Records from a dataset:
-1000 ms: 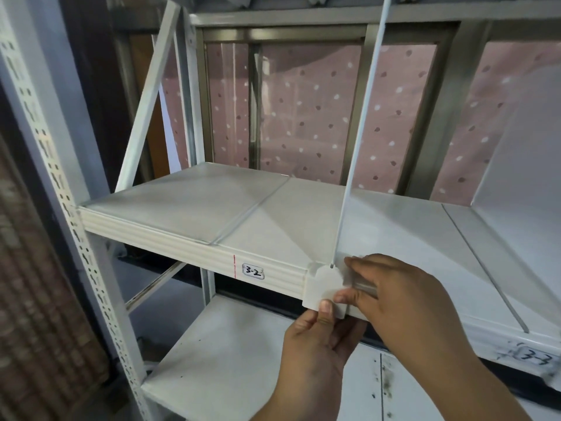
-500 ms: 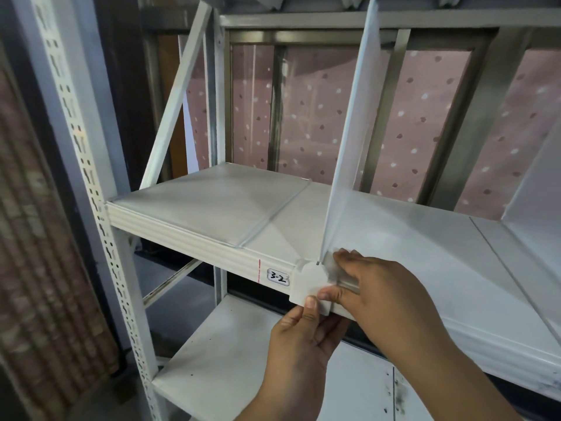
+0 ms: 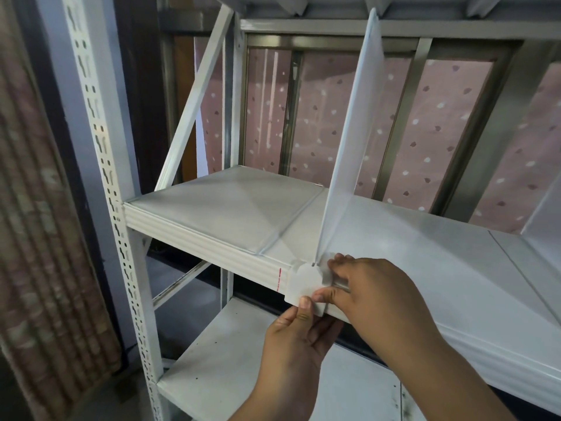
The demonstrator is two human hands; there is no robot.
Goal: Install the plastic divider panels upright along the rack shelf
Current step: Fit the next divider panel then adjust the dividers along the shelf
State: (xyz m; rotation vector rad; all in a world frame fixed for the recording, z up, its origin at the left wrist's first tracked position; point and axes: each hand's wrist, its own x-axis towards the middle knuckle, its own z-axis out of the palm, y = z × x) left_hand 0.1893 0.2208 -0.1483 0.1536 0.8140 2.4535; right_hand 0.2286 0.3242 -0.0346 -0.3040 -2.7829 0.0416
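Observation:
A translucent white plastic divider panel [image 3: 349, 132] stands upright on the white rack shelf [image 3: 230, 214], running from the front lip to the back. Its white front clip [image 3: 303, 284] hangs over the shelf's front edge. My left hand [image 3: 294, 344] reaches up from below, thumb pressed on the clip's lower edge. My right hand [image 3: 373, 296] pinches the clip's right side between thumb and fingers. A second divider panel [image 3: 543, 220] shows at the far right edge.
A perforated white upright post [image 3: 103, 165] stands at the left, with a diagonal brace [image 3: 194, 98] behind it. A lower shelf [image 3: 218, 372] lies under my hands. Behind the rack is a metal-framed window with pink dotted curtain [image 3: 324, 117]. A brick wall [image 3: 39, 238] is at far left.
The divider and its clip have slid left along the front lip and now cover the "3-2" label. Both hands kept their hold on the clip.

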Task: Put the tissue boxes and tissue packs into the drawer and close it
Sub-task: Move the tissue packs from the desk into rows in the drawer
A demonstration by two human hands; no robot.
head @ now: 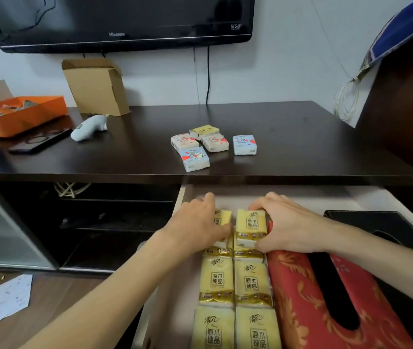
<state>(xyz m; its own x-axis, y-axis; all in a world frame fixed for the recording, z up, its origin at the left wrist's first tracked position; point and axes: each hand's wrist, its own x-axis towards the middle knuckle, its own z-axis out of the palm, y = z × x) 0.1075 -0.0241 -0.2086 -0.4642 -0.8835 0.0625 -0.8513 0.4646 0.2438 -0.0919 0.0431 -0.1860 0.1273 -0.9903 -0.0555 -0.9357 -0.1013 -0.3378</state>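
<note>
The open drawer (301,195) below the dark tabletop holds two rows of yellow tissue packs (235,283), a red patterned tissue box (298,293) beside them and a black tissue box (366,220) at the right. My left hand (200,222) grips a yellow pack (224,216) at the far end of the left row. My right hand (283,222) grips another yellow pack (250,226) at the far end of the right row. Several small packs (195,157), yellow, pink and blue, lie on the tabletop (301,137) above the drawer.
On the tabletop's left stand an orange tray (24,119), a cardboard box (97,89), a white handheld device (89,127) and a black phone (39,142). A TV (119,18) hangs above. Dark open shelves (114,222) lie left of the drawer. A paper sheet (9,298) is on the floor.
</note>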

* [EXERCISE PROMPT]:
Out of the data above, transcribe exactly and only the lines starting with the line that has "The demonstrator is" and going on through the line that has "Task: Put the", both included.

* [TASK RESPONSE]:
The demonstrator is two human hands; there is no robot.
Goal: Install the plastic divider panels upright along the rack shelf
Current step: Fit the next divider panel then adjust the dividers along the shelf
State: (xyz m; rotation vector rad; all in a world frame fixed for the recording, z up, its origin at the left wrist's first tracked position; point and axes: each hand's wrist, its own x-axis towards the middle knuckle, its own z-axis out of the palm, y = z × x) left_hand 0.1893 0.2208 -0.1483 0.1536 0.8140 2.4535; right_hand 0.2286 0.3242 -0.0346 -0.3040 -2.7829 0.0416
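Observation:
A translucent white plastic divider panel [image 3: 349, 132] stands upright on the white rack shelf [image 3: 230, 214], running from the front lip to the back. Its white front clip [image 3: 303, 284] hangs over the shelf's front edge. My left hand [image 3: 294, 344] reaches up from below, thumb pressed on the clip's lower edge. My right hand [image 3: 373, 296] pinches the clip's right side between thumb and fingers. A second divider panel [image 3: 543, 220] shows at the far right edge.
A perforated white upright post [image 3: 103, 165] stands at the left, with a diagonal brace [image 3: 194, 98] behind it. A lower shelf [image 3: 218, 372] lies under my hands. Behind the rack is a metal-framed window with pink dotted curtain [image 3: 324, 117]. A brick wall [image 3: 39, 238] is at far left.
The divider and its clip have slid left along the front lip and now cover the "3-2" label. Both hands kept their hold on the clip.
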
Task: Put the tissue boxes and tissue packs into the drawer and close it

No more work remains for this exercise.